Monday, July 23, 2007

God and man in one

The Word became flesh and made his dwelling among us (John 1:14).

Have you ever looked through the edge of a piece of glass? Hold a thick piece of glass up to your eyes and look into it through the beveled edge. Inside, you can see repeating images of edge lines stretching away into the distance, an optical illusion created by reflecting light.

The reason that you can see anything at all when you do this is because there is more than just glass alone—there is also light. Inside that object you are holding, two things are present—glass and the light which is passing through it. And while they are both there in your hands together, neither loses its characteristics—the glass is still glass, the light is still light.

In a similar way, Jesus is made up of two natures. In the person of Christ, there is both man and God. And it is important to note that neither His manhood nor His Godhood lose their characteristics—Jesus is both completely human and completely divine.

Tough to understand? You bet. Yet this is what the Bible clearly teaches. Jesus is not a demigod like the fictional Hercules, half god by his father Zeus and half human by his mother Alcmena. Jesus is not a diluted or watered-down God. Jesus is both fully God and fully human.

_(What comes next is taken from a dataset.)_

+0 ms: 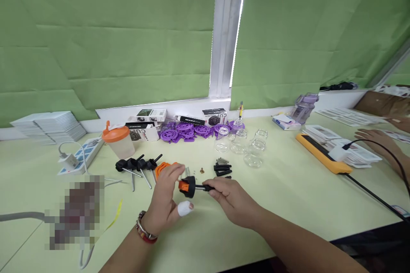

Why did Jesus need to be fully human? His mortality was necessary so that He could do things that God cannot do. God cannot stand in for humanity to keep the Law He Himself has laid down; Jesus had to be a man so that He could serve as our representative, keeping the Law perfectly in our place. God cannot suffer and die; Jesus had to be a man so that He could accept the punishment for sins that we had coming to us. But Jesus also had to be fully God. Only God is infinite, without limits. Only a life of perfect obedience lived by God could have sufficient merit to stand in for what God expects of all humanity. Only the suffering and death of God Himself could bear all the punishment for sin coming to every human being that has ever lived or ever will live. Jesus needed to be fully human so that He could stand with us and for us; Jesus also had to be fully God so that the life He lived and the death He died could be credited to us and make us righteous in God’s sight.